Starting on Nov. 4, a scene repeated itself over and over on bustling Bloor Street in downtown Toronto. When pedestrians approached Manulife Financial Corp.’s imposing headquarters, their voices quieted, their pace slowed. Many stopped, reached for their phones and started taking pictures. Behind the cast-iron fences, the company’s immaculately clipped lawn is covered with small Canadian flags. Lined up row on row, scores of Canada’s red maple leaves gently blow in the wind. There are exactly 11,843. Each flag represents 10 Canadian troops who have fallen in war or on peacekeeping missions.
The inspiration for the flag garden originally came from Lisa Thomson, the wife of the firm’s chief investment officer, Warren Thomson, who brought it to work, noting that the company’s American arm, John Hancock, had been doing something similar for Memorial Day in Boston for several years. “It’s a gesture of thanks and remembrance,” says spokesperson Brooke Tucker-Reid, “and a way to bring attention to veterans and the fallen.”
Exactly one week before Nov. 11, after workers carefully laid out the grid on the lawn, nearly 100 Manulife employees got to work planting the flags. There were so many volunteers that the task, expected to take until after dark, was finished in a few hours.
Large Remembrance banners hang from the building’s neoclassical facade, while small explanatory notes are tied to the fence. There has been such interest that the main gates, normally closed on weekends, were kept open to allow people to get a better look. On Monday, workers returned to the lawn, straightening flags that had broken formation during a blustery weekend.
Manulife’s flag garden isn’t unique. Since 1928, Britain has created Fields of Remembrance for its war dead. This year, in addition to the main field at Westminster Abbey in London, another five fields were “planted” around Britain with more than 120,000 tributes, many carrying personal notes to the dead. Yet Toronto’s flag garden is set apart by both its locale and creators—the headquarters of a private company.

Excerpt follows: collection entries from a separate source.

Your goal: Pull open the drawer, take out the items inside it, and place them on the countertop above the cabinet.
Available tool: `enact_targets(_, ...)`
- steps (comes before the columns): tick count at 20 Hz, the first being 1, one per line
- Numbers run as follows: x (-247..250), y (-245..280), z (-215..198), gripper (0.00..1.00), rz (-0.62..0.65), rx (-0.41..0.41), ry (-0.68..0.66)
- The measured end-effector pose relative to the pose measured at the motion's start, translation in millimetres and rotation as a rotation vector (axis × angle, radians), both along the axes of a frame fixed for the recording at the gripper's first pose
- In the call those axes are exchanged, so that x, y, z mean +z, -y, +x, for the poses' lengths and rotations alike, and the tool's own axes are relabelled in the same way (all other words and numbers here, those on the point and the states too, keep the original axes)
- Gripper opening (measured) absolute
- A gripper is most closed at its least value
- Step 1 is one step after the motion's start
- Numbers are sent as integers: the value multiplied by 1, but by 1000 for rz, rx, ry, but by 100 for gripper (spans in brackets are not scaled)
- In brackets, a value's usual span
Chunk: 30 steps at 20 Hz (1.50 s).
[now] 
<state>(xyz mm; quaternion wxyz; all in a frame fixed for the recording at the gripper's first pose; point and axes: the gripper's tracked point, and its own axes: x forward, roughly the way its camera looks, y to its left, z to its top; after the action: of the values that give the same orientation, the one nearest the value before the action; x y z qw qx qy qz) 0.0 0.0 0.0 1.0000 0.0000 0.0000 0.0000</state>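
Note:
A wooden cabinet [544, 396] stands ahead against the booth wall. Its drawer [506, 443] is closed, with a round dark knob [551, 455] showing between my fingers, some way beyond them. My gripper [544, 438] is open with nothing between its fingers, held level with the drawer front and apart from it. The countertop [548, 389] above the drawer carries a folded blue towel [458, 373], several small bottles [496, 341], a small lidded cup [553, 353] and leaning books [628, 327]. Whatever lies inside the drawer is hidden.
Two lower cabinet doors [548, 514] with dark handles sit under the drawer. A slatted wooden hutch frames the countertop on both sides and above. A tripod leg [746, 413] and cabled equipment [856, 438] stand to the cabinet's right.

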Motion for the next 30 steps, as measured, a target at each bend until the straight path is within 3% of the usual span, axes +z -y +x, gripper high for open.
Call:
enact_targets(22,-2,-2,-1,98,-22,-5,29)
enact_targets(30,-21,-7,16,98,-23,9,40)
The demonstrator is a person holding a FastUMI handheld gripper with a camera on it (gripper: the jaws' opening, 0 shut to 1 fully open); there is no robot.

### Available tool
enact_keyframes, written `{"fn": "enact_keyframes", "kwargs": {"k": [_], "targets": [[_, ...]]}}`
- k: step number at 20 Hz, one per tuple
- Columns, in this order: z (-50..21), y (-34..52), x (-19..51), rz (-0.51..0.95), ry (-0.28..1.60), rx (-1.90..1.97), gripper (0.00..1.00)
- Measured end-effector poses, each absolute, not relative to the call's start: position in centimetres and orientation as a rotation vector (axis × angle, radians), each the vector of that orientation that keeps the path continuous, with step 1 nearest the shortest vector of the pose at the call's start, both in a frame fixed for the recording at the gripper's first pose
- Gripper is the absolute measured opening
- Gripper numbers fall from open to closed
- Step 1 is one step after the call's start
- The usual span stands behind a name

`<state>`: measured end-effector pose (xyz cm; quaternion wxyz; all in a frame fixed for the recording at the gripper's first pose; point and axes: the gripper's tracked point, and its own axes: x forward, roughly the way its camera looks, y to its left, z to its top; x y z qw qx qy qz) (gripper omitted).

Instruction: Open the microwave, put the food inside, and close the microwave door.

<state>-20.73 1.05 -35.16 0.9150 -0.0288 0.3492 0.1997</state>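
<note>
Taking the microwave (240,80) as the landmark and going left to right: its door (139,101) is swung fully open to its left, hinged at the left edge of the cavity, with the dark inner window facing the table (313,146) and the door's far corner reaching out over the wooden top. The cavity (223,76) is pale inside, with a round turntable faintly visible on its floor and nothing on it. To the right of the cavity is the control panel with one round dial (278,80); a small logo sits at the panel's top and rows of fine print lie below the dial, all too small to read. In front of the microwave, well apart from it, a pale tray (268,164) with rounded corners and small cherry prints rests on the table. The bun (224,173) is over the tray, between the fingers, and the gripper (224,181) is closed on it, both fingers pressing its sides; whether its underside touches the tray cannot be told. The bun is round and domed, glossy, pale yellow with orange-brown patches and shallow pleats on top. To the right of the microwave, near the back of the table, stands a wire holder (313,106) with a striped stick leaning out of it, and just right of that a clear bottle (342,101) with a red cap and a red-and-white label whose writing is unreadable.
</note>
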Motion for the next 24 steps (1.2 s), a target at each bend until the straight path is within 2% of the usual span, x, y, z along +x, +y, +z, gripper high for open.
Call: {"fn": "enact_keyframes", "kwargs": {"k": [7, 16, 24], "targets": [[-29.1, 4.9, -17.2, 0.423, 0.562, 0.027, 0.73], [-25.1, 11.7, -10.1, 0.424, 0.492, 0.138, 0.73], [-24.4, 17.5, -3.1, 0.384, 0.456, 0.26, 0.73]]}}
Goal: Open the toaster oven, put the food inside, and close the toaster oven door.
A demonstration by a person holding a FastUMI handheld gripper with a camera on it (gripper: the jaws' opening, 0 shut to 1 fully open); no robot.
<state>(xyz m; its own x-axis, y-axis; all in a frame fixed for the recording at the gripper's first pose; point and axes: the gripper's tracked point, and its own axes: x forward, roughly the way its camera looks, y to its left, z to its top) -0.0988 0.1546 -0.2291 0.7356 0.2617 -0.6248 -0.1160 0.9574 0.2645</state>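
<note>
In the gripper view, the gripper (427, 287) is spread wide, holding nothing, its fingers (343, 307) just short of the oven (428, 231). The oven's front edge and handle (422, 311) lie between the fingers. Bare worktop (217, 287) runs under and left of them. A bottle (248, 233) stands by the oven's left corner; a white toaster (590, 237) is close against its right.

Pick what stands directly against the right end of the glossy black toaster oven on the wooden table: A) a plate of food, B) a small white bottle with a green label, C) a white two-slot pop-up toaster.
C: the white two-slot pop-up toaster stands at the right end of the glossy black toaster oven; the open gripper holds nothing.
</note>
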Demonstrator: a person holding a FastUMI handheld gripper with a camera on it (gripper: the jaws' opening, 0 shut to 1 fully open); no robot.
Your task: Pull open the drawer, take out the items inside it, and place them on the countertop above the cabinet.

Inaugurated by Ontario Lieutenant Governor Elizabeth Dowdeswell, the display will be in place for a week. At the end of Remembrance Day, Manulife will remove the flags. Tucker-Reid says they will be back next November.
Update: On Nov. 10, Manulife clarified that the idea originated with Lisa Thomson. Her husband, Warren, then who brought it to the firm. The wording has been edited to reflect that clarification.